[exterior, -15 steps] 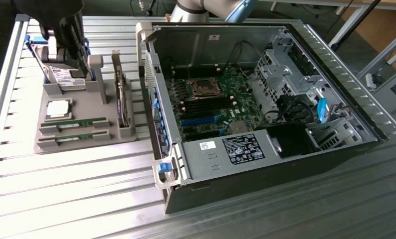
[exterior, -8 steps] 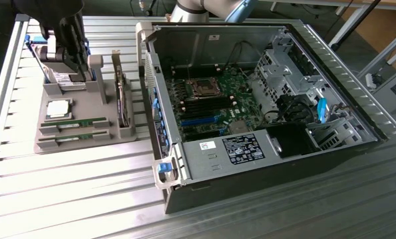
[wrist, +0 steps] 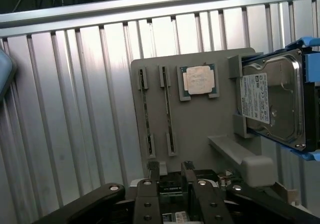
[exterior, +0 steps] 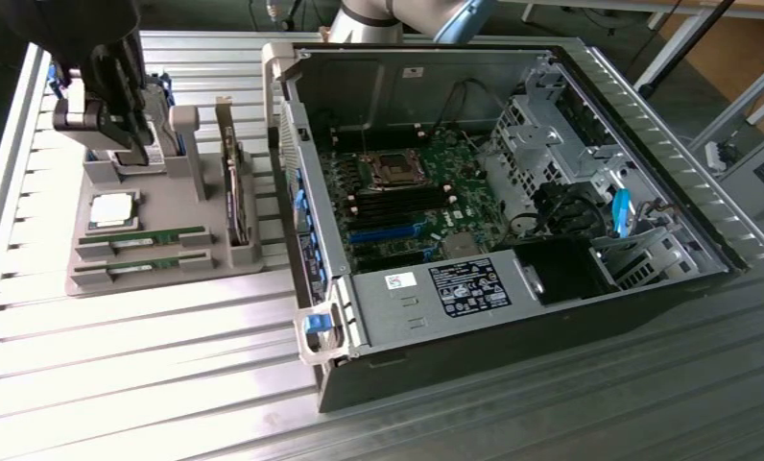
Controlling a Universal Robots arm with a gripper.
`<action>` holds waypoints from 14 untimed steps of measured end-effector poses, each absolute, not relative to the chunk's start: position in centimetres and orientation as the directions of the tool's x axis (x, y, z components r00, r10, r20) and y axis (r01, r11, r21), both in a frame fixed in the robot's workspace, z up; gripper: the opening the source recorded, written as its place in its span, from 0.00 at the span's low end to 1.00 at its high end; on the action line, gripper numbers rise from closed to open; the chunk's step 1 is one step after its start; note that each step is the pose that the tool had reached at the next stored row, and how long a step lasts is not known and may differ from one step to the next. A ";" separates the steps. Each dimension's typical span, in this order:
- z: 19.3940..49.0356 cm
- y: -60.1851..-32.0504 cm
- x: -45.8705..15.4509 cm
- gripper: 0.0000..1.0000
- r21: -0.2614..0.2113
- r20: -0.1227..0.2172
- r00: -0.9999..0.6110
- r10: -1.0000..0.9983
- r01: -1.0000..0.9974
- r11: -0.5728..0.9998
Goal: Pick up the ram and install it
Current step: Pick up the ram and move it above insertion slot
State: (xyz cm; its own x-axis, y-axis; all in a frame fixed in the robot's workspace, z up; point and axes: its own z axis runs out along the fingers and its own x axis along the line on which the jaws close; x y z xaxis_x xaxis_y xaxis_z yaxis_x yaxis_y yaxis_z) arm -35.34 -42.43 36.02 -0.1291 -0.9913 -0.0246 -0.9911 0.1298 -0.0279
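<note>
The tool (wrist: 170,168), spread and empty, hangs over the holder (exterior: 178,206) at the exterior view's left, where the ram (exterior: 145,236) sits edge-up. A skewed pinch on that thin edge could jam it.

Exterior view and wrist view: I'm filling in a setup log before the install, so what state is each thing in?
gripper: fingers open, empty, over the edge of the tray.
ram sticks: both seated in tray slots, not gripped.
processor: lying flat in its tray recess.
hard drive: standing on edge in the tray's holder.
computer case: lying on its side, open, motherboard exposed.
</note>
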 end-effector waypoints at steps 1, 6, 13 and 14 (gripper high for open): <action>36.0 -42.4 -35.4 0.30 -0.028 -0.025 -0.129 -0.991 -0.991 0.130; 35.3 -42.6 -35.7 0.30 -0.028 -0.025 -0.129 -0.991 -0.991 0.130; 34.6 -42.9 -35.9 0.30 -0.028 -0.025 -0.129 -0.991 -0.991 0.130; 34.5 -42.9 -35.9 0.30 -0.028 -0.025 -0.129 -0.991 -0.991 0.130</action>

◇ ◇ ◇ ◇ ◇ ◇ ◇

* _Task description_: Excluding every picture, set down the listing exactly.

* _Solution_:
[exterior, -15 steps] 
[exterior, -8 steps] 
[wrist, +0 steps] 
[exterior, +0 steps] 
Controlling a Universal Robots arm with a gripper.
`<action>` holds waypoints from 14 untimed steps of measured end-effector poses, each absolute, not relative to the chunk's start: position in centimetres and orientation as the directions of the tool's x axis (x, y, z components r00, r10, r20) and y axis (r01, r11, r21), both in a frame fixed in the robot's workspace, z up; gripper: the opening the source recorded, written as its place in its span, from 0.00 at the span's low end to 1.00 at its high end; on the action line, gripper numbers rise from closed to open; the chunk's step 1 is one step after its start; note that each step is the pose that the tool had reached at the next stored row, and how long a step lasts is not known and may differ from one step to the next. A ";" separates the steps. Each dimension's typical span, in this order:
- z: 19.3940..49.0356 cm
- y: -60.1851..-32.0504 cm
- x: -45.8705..15.4509 cm
- gripper: 0.0000..1.0000
- r21: -0.2614..0.2113
- r20: -0.1227..0.2172
- r00: -0.9999..0.6110
- r10: -1.0000..0.9983
- r01: -1.0000..0.9974
- r11: -0.5728..0.9998
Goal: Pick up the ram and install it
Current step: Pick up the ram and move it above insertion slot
State: (xyz cm; its own x-axis, y-axis; all in a frame fixed in the robot's workspace, z up; point and axes: its own z axis runs out along the fingers and its own x axis along the line on which the jaws close; x y z xaxis_x xaxis_y xaxis_z yaxis_x yaxis_y yaxis_z) arm -35.34 -42.43 36.02 -0.1291 -0.9913 -0.0246 -0.9911 0.1298 -0.0279
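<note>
The tool (wrist: 170,168), spread and empty, hangs over the holder (exterior: 178,206) at the exterior view's left, where the ram (exterior: 145,236) sits edge-up. A skewed pinch on that thin edge could jam it.

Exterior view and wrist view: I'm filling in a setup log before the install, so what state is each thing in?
gripper: fingers open, empty, over the edge of the tray.
ram sticks: both seated in tray slots, not gripped.
processor: lying flat in its tray recess.
hard drive: standing on edge in the tray's holder.
computer case: lying on its side, open, motherboard exposed.
</note>
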 end-effector waypoints at steps 1, 6, 13 and 14 (gripper high for open): <action>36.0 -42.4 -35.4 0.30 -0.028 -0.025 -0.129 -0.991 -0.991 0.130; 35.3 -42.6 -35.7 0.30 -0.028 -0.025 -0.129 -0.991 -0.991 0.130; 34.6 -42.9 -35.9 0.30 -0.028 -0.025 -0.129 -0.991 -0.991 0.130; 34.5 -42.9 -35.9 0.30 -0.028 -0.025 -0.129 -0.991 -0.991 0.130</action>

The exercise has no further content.